TASK DETAILS:
The answer must be every line from the entries below that includes "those".

-=-=-

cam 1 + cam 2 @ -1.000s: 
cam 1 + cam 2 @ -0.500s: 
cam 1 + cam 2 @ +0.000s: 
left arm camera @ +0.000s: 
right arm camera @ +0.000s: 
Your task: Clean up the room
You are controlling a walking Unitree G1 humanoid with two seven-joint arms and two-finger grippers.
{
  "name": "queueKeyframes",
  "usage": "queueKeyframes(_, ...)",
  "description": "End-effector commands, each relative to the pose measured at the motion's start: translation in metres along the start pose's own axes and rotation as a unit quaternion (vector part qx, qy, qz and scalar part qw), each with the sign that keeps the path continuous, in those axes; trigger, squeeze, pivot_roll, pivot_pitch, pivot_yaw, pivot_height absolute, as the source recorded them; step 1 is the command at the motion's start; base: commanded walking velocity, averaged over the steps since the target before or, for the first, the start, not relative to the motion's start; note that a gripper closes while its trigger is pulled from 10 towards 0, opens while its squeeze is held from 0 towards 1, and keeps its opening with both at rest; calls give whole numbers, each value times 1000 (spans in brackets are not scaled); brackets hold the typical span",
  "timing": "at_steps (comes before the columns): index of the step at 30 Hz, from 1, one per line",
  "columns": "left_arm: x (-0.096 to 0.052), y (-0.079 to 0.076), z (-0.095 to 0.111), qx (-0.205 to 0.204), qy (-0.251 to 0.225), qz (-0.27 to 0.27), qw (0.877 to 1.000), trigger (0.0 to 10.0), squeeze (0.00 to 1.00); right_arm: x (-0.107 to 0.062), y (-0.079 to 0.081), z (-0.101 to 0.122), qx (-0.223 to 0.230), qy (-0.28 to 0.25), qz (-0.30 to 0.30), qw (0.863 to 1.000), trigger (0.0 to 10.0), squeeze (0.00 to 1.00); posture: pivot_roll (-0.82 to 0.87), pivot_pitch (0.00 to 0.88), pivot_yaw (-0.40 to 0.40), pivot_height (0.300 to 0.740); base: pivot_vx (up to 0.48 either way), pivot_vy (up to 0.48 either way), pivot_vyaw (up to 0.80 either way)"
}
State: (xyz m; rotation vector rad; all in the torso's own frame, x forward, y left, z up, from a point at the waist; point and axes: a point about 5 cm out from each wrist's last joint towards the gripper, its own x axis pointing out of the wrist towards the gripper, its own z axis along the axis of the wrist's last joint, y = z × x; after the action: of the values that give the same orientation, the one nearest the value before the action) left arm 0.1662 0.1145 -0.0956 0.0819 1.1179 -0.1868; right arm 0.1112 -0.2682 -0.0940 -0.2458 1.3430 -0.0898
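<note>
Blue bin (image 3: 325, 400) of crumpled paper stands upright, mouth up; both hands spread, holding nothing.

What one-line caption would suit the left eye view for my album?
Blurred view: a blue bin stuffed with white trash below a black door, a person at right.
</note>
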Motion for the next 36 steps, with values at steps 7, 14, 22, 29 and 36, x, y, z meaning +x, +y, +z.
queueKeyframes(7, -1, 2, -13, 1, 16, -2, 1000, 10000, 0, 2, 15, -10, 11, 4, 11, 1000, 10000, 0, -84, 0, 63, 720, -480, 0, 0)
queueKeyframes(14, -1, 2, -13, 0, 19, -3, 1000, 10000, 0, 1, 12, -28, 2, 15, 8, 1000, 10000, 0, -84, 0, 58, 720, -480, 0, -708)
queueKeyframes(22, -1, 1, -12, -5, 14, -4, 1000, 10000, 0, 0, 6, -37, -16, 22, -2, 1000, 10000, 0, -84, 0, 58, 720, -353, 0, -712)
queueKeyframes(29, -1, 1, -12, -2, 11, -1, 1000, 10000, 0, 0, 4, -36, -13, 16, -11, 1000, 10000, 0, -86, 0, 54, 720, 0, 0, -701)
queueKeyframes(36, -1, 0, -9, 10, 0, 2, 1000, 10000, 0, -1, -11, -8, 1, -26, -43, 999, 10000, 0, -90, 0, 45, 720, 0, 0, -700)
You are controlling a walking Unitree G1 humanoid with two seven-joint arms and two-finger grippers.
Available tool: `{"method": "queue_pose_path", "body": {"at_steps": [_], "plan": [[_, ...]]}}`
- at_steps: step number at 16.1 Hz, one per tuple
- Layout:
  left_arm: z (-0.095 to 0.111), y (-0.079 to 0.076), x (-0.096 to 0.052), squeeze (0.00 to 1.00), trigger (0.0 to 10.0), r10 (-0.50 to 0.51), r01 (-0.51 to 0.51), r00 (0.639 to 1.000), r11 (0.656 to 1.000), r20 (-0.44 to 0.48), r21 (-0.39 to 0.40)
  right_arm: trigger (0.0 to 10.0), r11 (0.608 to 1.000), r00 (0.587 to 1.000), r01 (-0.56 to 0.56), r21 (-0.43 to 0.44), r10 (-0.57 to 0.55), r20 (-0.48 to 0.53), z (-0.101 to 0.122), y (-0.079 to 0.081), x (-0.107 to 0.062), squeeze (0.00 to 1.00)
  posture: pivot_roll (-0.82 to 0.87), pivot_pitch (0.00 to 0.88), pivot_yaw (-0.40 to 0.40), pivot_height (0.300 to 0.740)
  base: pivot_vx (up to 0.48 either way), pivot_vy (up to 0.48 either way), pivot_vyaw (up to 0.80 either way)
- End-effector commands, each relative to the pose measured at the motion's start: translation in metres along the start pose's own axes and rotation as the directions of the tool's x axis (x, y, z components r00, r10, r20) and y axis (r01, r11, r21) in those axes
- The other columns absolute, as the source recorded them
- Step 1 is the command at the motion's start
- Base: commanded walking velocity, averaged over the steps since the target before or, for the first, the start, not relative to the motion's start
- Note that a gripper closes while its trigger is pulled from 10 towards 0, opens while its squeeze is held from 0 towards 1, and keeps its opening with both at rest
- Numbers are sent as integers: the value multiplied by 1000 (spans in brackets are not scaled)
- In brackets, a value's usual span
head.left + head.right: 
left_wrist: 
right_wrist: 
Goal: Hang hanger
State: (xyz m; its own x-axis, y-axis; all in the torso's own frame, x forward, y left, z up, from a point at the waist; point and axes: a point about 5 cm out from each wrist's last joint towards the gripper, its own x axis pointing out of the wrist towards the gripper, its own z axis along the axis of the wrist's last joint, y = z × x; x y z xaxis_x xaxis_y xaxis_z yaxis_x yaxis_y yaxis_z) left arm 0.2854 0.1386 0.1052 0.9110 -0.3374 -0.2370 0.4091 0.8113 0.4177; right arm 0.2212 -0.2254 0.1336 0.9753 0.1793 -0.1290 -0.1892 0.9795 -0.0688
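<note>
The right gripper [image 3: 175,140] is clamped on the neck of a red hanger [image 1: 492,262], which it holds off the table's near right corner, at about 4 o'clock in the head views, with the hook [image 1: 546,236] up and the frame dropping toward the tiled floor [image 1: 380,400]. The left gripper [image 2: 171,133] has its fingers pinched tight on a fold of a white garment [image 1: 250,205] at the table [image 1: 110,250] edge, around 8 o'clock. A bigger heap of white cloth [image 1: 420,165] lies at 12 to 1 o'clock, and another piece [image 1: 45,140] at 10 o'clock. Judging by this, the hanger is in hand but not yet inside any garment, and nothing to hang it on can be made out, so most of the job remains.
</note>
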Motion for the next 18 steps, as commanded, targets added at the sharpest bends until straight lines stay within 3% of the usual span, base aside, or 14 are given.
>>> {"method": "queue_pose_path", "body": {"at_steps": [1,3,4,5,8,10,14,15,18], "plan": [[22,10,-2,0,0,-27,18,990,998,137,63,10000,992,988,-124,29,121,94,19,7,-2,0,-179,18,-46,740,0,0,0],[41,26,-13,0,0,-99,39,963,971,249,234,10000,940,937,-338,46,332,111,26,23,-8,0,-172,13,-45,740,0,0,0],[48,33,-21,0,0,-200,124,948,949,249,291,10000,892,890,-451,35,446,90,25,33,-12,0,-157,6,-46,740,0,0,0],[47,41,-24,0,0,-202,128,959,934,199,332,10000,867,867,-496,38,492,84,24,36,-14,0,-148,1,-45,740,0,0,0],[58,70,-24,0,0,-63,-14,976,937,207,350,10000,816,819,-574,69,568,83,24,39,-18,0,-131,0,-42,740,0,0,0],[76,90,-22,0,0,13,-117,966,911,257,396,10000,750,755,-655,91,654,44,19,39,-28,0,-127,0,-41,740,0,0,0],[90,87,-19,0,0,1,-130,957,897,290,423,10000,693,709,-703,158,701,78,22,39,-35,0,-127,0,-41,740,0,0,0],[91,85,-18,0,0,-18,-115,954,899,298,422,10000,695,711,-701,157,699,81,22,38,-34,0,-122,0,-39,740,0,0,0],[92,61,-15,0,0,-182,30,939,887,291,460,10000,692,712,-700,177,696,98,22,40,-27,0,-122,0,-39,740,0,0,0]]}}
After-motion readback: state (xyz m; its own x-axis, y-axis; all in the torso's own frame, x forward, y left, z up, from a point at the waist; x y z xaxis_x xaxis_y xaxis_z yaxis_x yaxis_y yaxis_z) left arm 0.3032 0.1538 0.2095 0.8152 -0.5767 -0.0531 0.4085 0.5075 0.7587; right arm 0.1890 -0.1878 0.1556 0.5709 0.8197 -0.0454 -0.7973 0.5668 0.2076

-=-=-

TASK SOLUTION:
  "description": "End-effector commands, each relative to the pose measured at the motion's start: translation in metres along the start pose's own axes and rotation as a unit quaternion (vector part qx, qy, qz and scalar part qw), each with the sign that keeps the path continuous, in those axes; trigger, squeeze, pivot_roll, pivot_pitch, pivot_yaw, pivot_height absolute, as the source recorded them; step 1 is the command at the motion's start; base: commanded walking velocity, averaged over the steps since the target before or, for the first, the start, not relative to the motion's start; note that a gripper closes while its trigger is pulled from 10 towards 0, opens while its squeeze is held from 0 towards 1, and keeps its opening with both at rest; calls give whole numbers, each value times 1000 (spans in brackets are not scaled); brackets hold the typical span",
- End-effector commands, each relative to the pose measured at the motion's start: translation in metres along the start pose's own axes and rotation as the directions of the tool's x axis (x, y, z components r00, r10, r20) and y axis (r01, r11, r21) in those axes

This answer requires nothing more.